**Directions**
Set down the entries once more, exactly as given.

[Items listed in a dataset]
- Opening Delimiter -

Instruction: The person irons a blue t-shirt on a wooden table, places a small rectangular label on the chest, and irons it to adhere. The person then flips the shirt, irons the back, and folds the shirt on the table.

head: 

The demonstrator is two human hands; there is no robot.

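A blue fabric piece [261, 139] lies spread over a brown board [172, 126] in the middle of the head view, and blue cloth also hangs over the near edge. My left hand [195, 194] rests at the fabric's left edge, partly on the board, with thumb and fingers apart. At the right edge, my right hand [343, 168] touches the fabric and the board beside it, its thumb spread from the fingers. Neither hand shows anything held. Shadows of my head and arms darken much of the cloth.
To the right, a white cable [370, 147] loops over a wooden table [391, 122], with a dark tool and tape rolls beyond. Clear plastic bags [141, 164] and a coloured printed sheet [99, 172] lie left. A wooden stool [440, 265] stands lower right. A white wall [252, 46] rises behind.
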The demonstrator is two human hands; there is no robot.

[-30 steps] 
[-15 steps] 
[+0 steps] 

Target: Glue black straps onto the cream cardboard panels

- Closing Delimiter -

**Result below**
Instruction: The person irons a blue t-shirt on a wooden table, places a small rectangular label on the chest, and irons it to adhere. The person then flips the shirt, irons the back, and folds the shirt on the table.

head: 

The demonstrator is two human hands; there is no robot.

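A blue fabric piece [261, 139] lies spread over a brown board [172, 126] in the middle of the head view, and blue cloth also hangs over the near edge. My left hand [195, 194] rests at the fabric's left edge, partly on the board, with thumb and fingers apart. At the right edge, my right hand [343, 168] touches the fabric and the board beside it, its thumb spread from the fingers. Neither hand shows anything held. Shadows of my head and arms darken much of the cloth.
To the right, a white cable [370, 147] loops over a wooden table [391, 122], with a dark tool and tape rolls beyond. Clear plastic bags [141, 164] and a coloured printed sheet [99, 172] lie left. A wooden stool [440, 265] stands lower right. A white wall [252, 46] rises behind.
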The demonstrator is two human hands; there is no robot.

[-30 steps] 
[-15 steps] 
[+0 steps] 

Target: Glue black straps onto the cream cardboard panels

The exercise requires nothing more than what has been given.